I started blogging and researching in a media environment where there are many mainstream media resources in Maine reporting on singular issues, which, at the time I started blogging, about 12 years ago, most media pundits sounded like they took their cues, from a press release issued by the State, which is a centrally managed public-private state, aka, a hegemony.

Centralization has diminished local control, creativity, and identity, and to my experience, does not offer services to the public unless the public happens to fit central management’s programs and agenda so that taxpayers pay but do not necessarily benefit from the programs. For that reason, such services belong in the private sector. Government should be reserved for functions that are a common benefit.

Mr. Carpentier is a reporter in the style of Cspan. He reports the facts of the story at hand and rarely interjects a larger context, such as information pertaining to why the towns of Edgecomb and Southport were not capitalizing the JECD group’s mission. With more than one local journalist or media source reporting on diverse perspectives on a story, the larger context comes into play. All Good!
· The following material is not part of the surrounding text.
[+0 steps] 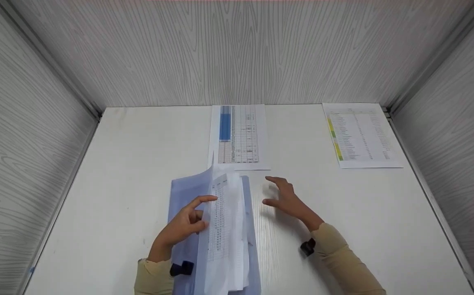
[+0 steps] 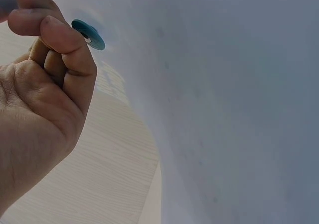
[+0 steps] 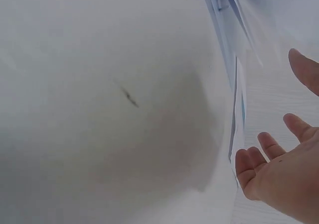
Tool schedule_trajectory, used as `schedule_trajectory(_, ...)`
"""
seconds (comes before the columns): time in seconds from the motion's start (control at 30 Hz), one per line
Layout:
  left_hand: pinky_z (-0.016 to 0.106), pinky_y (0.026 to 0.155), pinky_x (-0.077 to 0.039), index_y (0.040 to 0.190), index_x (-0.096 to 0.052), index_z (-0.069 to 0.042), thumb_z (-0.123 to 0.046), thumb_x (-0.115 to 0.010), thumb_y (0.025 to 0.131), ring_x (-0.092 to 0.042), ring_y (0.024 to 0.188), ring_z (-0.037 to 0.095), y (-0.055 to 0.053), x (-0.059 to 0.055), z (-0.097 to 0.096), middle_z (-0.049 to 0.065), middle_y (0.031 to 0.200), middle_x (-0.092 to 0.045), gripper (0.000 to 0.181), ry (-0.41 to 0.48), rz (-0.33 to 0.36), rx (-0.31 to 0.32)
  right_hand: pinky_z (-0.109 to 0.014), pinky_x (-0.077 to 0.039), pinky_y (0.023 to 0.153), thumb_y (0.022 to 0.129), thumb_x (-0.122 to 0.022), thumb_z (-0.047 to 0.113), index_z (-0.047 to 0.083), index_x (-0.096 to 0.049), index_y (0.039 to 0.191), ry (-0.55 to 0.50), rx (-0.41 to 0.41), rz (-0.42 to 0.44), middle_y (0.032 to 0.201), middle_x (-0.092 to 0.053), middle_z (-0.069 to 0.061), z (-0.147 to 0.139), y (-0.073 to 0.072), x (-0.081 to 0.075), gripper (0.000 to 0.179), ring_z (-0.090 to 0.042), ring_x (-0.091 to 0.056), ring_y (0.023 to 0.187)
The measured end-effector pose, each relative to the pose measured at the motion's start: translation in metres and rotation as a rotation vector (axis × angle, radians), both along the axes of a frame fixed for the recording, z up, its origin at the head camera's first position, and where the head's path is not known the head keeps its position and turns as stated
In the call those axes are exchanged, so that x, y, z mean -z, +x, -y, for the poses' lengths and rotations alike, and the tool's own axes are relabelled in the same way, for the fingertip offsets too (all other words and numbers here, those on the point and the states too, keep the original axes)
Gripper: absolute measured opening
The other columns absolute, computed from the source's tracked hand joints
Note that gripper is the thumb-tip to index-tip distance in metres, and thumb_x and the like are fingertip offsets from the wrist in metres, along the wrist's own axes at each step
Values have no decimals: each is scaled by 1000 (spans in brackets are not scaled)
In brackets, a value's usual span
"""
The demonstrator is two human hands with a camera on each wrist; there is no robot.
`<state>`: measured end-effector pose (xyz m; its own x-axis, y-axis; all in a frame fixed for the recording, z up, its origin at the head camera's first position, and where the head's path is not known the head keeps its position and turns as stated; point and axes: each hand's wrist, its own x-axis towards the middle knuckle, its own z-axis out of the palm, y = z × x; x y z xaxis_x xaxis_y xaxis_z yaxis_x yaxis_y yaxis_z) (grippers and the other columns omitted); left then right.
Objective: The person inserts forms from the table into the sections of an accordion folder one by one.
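A translucent blue plastic folder lies at the front middle of the table, its cover lifted. Several printed sheets stick up loosely inside it, one covered in columns of figures. My left hand holds the lifted cover at its edge, index finger stretched over the printed sheet. Beside its curled fingers in the left wrist view is the folder's teal button. To the right of the folder my right hand hovers over the table, fingers spread and holding nothing; in the right wrist view its fingers come near the paper edges.
Behind the folder lies a printed table sheet with a blue block, close to the folder's raised corner. Another sheet, with yellow and green marks, lies at the back right. Grey wood-grain panels enclose the white table at the back and sides.
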<state>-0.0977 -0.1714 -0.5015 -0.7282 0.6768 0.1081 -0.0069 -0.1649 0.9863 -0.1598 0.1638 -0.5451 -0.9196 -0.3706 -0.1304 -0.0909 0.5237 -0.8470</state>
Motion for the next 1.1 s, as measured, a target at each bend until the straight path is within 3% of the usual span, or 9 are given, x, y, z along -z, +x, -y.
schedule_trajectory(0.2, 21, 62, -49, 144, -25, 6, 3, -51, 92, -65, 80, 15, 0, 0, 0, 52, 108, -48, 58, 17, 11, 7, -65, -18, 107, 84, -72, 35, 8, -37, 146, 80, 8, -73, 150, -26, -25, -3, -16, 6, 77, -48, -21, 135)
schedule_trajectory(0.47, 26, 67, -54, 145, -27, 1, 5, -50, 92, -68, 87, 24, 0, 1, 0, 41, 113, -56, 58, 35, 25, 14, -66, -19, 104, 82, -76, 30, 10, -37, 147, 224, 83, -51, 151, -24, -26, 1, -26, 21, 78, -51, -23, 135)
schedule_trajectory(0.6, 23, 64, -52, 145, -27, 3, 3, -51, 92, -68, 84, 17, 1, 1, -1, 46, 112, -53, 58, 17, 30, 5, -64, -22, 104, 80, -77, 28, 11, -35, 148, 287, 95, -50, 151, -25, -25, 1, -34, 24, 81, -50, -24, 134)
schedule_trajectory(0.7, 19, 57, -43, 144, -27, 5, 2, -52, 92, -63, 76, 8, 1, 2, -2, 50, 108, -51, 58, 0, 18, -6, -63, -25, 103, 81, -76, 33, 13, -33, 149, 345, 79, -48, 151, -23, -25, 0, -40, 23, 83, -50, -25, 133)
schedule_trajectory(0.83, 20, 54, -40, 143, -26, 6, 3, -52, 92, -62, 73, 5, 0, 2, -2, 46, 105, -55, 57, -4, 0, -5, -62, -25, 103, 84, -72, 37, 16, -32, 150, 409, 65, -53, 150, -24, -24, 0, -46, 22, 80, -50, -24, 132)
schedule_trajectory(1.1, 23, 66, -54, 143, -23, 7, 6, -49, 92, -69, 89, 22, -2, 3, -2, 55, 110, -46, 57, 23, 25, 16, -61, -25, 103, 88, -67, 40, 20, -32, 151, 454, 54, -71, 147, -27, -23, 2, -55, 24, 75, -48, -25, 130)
If there are several journalists reporting independently on a singular event, one can get a better measure of how and what facts are recorded, selectively or indifferently, except when all reporting and opining are so similar, that it sounds like the writers are taking their cues from an official press release.

According to the law of change, which states that the only constant is change, the world has been coalescing into one centrally managed world order since mid-century. The shift in the tide back toward complexity is long overdue. Many voices are needed to burst the bubble of one-party rule.

Anyone can apply to be a creator on NewsBreak. This is quite exciting, People creating the media. I know one local community that needs this sort of change, I hope to see more independent voices participating and reinventing local news for the era of social media.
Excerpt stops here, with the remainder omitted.